> [REQUIREMENT]: After dropping the pictures, give again exactly the lines of the data from its first line through the line with "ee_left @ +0", which is included as well.
INFORMATION SUPPLIED Block Start
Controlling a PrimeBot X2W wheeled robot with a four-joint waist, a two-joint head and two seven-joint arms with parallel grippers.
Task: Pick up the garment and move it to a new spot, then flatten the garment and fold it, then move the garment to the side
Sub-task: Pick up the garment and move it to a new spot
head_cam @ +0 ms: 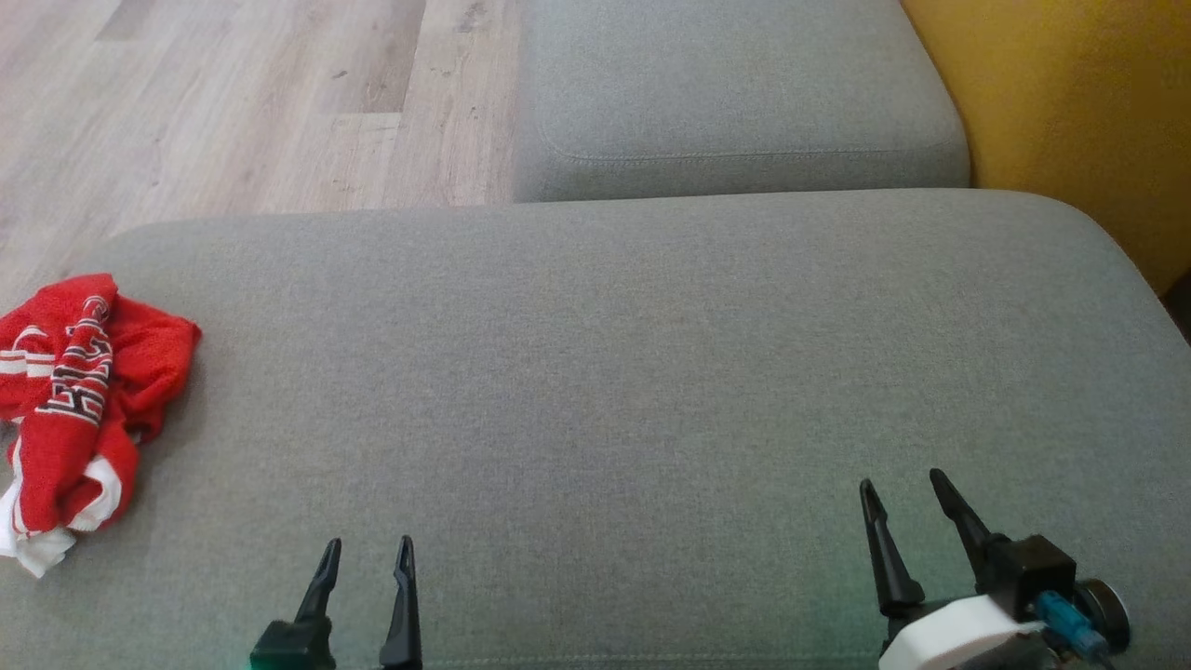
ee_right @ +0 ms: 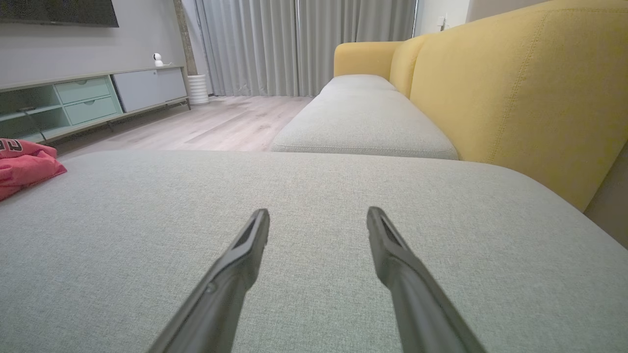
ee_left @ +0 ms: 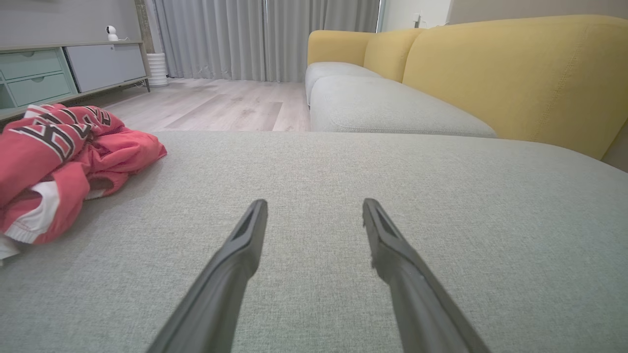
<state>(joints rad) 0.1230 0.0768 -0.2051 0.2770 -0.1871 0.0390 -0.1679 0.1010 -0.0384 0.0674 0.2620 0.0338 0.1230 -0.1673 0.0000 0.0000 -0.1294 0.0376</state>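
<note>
1. We judge that the first step, picking up the garment [head_cam: 70, 409], has not begun. Both grippers hang empty over the near edge of the seat, well apart from the cloth.
2. The garment is red, with white trim and dark lettering. It lies in a crumpled heap at nine o'clock on the grey cushion [head_cam: 605, 372], at the cushion's left edge, and part of it runs off the head view's left side.
3. The left gripper [head_cam: 368, 542] sits at seven o'clock in the head view, its two dark fingers spread apart with nothing between them. The right gripper [head_cam: 901, 479] sits at five o'clock, its fingers likewise parted and empty.
4. The left gripper is the nearer one. The next move probably calls for it to swing toward nine o'clock, come down over a raised fold and close there. The cloth is bunched, so we expect a pinch to catch several layers. The open middle of the cushion looks like a fair new spot.
5. The surface is a wide, soft, woven seat, bare from centre to three o'clock.
6. At twelve o'clock a second grey seat [head_cam: 735, 93] adjoins it. A yellow backrest [head_cam: 1070, 112] rises at two o'clock, and pale wood floor [head_cam: 233, 102] shows at eleven. The wrist views add grey curtains [ee_left: 265, 39] and a low cabinet [ee_left: 49, 68].
</note>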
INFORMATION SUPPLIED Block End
> [EXERCISE RESULT]:
Controlling a PrimeBot X2W wheeled robot with a four-joint waist, a two-joint head and two seven-joint arms with parallel grippers.
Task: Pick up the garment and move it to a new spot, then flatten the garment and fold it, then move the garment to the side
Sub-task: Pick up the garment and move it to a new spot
head_cam @ +0 ms: 
ee_right @ +0 ms: 
ee_left @ +0 ms: 

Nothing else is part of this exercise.